Your task is to copy each line of the material below that includes "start".
========
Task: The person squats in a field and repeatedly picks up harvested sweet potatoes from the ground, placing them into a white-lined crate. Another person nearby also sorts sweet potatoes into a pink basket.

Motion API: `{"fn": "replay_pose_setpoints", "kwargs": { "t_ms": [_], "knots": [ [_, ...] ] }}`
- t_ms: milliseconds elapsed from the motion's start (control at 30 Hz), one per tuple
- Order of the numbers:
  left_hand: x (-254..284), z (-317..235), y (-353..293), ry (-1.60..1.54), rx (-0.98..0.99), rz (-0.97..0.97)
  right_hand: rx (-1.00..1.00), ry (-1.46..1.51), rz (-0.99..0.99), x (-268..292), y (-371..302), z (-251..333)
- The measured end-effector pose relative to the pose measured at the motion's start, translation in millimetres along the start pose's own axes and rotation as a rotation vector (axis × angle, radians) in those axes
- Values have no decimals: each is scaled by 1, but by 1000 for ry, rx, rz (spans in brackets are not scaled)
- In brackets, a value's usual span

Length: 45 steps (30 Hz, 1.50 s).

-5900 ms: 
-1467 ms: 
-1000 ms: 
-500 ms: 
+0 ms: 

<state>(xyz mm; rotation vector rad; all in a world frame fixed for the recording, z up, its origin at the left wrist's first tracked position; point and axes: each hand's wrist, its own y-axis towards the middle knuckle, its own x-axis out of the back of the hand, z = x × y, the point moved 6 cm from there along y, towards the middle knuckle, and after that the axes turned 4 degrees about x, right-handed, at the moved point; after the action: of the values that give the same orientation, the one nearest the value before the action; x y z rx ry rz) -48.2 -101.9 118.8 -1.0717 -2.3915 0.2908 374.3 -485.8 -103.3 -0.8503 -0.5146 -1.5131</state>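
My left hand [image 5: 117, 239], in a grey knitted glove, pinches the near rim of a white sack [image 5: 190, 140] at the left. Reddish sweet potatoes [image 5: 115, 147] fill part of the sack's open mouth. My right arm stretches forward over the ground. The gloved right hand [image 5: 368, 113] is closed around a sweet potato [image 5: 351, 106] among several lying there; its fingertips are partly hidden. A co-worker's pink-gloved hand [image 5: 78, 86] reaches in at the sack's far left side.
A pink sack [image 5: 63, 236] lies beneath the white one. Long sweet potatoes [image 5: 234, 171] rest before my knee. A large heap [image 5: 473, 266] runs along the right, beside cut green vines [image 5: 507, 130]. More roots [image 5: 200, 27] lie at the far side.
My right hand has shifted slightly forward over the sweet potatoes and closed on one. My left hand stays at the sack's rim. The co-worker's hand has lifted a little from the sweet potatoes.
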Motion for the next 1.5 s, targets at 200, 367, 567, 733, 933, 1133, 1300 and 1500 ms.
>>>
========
=== Response box ===
- t_ms: milliseconds elapsed from the motion's start (control at 30 Hz), one per tuple
- The measured end-effector pose relative to the pose measured at the motion's start, translation in millimetres along the start pose's own axes and rotation as a rotation vector (axis × angle, radians) in those axes

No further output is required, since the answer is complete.